§ **TASK STATEMENT**:
Pull out every line below that contains the word "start".

━━━ AVAILABLE DATA ━━━

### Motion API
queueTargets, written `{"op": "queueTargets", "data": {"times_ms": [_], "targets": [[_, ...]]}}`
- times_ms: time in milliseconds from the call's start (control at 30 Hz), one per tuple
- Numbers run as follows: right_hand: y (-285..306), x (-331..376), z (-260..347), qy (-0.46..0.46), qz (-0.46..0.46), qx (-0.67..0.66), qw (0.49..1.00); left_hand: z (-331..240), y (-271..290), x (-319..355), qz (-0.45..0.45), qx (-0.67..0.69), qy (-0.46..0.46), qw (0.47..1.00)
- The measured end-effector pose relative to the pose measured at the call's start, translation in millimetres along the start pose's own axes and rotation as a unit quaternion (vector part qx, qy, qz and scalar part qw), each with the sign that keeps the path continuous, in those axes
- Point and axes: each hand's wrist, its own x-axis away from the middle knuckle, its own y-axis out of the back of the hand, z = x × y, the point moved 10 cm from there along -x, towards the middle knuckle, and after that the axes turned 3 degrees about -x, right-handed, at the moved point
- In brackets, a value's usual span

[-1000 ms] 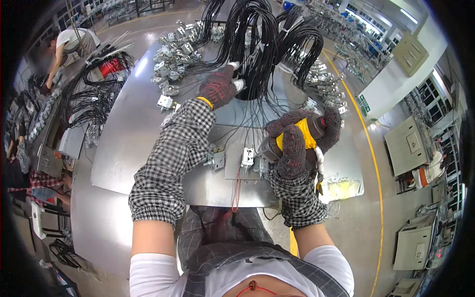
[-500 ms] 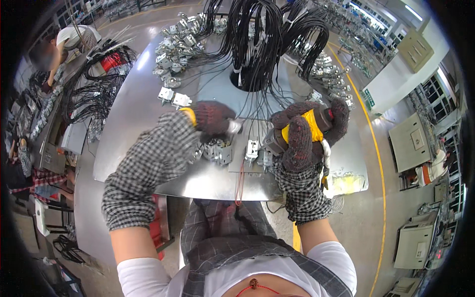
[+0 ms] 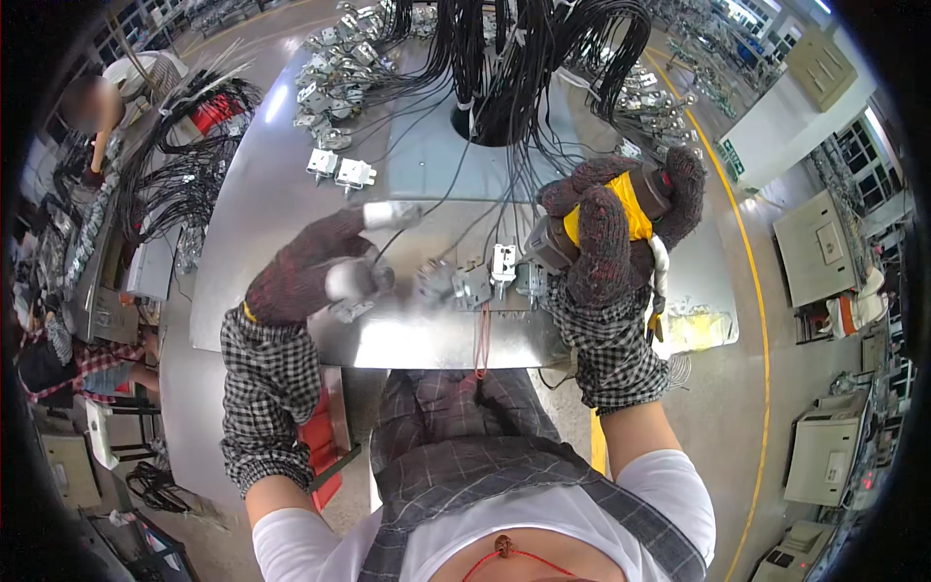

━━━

§ **RESPONSE TO THE TASK**:
- times_ms: time in milliseconds from the call's start (control at 30 Hz), one per tuple
- The measured end-effector pose relative to the pose measured at the call's start, translation in millimetres along the start pose's own axes and rotation as a unit quaternion (vector part qx, qy, qz and scalar part qw), each with the sign that keeps the path continuous, in those axes

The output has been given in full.